When you have stopped this cycle you attain nirvana, yet this verse denies attainment. This is the emptiness of emptiness. If you are clinging to emptiness, it cannot be emptiness.

More on the Four Noble Truths

More on the Eight-Fold Path

The Bodhisattva depends on Prajna Paramita, and the mind is no hindrance, without any hindrance no fears exist. Far apart from ever perverted view one dwells in Nirvana. In the three worlds all Buddhas depend on Prajna Paramita and attain Anuttara Samyak Sambodhi.

When thoughts and analysis are stopped the world is perceived as it is. Perverted views are any qualities one gives to dharmas. Without the hindrance of wrong views we gain Prajna Paramita, the knowing beyond knowing and find Anuttara Samyak Sambodhi, the supreme awakening. Again we are presented with a paradox. In the last verse it says "no attainment, with nothing to attain" in this it says supreme awakening can be attained. What does this mean?

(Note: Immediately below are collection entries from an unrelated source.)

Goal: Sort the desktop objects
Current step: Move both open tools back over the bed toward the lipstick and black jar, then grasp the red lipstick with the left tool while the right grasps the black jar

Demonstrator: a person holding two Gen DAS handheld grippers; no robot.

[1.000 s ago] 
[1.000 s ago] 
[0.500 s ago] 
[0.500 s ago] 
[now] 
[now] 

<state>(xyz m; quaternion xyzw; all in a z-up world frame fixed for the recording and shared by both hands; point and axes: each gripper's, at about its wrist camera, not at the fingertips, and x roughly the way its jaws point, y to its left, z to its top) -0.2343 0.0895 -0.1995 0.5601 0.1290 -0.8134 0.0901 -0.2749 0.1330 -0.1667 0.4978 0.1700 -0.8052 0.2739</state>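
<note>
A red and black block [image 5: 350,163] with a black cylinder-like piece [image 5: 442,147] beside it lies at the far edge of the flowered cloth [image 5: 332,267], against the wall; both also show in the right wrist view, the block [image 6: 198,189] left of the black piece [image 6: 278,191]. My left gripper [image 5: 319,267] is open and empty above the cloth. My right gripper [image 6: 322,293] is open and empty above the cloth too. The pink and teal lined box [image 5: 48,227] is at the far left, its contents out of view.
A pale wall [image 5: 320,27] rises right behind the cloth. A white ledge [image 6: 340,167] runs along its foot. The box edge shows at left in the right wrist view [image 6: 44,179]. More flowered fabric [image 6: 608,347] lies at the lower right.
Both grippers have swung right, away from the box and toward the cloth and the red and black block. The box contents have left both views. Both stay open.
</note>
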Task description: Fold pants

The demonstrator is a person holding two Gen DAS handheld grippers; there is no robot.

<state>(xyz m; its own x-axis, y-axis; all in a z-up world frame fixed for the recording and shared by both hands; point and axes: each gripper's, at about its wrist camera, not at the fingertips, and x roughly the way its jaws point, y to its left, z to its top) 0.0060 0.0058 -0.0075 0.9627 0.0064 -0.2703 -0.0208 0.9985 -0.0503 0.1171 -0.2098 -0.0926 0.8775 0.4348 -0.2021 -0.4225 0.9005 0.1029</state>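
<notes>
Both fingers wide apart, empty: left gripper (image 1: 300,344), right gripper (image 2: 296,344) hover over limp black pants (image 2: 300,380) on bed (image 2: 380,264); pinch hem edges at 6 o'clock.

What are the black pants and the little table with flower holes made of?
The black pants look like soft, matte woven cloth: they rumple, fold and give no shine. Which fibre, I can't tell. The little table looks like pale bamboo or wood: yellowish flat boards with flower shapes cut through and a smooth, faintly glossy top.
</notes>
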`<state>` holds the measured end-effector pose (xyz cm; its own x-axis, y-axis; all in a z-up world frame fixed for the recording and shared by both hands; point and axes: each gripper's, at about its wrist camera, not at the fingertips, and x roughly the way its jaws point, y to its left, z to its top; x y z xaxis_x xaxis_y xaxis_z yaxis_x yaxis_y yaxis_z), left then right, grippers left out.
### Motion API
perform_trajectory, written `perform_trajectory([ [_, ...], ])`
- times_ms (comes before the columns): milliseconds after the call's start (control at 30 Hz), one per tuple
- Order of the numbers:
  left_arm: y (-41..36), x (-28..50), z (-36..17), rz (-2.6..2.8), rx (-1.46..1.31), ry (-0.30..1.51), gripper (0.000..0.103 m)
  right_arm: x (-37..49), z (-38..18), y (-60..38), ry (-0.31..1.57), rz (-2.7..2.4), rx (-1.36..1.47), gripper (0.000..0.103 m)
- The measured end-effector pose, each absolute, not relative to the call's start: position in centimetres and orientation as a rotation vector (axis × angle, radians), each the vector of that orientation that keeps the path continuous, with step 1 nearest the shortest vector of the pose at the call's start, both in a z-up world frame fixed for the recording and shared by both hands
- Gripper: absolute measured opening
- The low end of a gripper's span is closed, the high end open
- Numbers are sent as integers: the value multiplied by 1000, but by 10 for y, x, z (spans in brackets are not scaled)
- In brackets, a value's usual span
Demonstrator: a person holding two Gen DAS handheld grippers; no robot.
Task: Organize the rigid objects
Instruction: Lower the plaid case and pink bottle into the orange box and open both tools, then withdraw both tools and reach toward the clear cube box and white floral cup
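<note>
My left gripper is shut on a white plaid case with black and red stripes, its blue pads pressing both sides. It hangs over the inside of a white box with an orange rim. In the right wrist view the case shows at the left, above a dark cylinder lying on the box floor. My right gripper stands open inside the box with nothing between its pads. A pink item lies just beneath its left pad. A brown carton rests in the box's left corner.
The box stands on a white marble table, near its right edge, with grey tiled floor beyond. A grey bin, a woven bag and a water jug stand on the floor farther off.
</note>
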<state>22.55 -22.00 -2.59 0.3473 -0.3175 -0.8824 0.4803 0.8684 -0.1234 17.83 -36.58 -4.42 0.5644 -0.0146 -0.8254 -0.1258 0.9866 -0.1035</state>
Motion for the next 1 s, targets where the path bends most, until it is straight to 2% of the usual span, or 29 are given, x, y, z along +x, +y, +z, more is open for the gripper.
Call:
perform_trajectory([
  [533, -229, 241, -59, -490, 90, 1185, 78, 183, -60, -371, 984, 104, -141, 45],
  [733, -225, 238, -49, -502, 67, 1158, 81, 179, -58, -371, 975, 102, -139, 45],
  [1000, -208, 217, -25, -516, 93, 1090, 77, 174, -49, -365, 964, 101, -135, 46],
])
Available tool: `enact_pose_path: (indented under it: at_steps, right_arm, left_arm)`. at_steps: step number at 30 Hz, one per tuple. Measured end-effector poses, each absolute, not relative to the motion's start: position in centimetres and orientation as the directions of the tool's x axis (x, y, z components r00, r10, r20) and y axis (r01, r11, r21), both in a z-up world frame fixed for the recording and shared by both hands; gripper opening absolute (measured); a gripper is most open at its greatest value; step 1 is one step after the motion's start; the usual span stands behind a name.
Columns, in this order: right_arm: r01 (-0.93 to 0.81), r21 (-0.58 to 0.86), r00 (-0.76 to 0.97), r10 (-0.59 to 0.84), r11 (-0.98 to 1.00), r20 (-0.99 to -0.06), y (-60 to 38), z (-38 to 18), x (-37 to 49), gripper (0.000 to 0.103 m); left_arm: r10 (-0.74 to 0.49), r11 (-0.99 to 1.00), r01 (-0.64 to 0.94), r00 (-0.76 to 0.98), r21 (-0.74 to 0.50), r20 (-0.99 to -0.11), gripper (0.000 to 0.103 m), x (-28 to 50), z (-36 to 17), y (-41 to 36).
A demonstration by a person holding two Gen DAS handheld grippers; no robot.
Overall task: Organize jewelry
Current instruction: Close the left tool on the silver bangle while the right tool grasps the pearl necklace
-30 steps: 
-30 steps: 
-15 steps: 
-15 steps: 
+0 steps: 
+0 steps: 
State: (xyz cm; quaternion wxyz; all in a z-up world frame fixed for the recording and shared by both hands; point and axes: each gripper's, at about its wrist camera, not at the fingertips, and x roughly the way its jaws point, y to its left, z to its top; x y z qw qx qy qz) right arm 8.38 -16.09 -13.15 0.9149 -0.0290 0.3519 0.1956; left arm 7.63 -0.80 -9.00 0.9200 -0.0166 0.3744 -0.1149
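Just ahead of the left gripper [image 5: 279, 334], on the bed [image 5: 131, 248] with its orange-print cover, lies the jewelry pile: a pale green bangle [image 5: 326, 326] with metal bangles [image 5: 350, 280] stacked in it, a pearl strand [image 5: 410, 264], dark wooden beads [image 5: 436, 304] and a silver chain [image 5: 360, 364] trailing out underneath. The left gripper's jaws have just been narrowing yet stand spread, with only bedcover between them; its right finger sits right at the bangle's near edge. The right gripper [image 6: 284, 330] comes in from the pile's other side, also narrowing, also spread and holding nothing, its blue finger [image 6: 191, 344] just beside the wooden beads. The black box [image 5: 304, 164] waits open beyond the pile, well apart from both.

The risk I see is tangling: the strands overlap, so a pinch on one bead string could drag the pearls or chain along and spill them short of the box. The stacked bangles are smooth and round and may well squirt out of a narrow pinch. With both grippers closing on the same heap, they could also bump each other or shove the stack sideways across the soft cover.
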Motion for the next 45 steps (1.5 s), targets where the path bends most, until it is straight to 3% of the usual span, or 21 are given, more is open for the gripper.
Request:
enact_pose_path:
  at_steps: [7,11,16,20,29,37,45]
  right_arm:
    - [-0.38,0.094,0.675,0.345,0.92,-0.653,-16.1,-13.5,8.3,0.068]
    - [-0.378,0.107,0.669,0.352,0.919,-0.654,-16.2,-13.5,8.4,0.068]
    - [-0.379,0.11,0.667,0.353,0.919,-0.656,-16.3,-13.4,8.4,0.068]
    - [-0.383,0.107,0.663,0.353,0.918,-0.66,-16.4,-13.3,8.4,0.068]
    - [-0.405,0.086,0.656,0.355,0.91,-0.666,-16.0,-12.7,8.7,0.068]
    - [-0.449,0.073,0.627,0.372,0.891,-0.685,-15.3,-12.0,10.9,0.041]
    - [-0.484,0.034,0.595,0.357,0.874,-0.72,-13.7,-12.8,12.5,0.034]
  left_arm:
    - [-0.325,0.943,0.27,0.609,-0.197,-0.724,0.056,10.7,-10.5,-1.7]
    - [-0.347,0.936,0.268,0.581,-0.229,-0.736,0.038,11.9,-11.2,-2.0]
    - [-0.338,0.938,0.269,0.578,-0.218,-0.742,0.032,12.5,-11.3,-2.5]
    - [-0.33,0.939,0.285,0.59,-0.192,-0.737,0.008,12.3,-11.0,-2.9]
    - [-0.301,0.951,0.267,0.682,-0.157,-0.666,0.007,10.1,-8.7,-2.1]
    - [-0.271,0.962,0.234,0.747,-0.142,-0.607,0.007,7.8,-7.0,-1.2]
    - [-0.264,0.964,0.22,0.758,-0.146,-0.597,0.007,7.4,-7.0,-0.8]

Therefore know that Prajna Paramita is the great transcendent mantra . . .

The sutra now shifts from diagnosis to prescription. It recommends a way to find the goal-less goal. Simply repeat the prajna paramita mantra:

Gate, gate, paragate, parasamgate, bodhi svaha.

Gone, gone, gone beyond, gone all together beyond, awaken, all hail.

This line is left untranslated from the Sanskrit in the different Asian versions. Mantra meditation has been used in India for thousands of years and was appropriated by the Buddhists. By concentrating on a phrase thinking is cut off, opening the way for awakening.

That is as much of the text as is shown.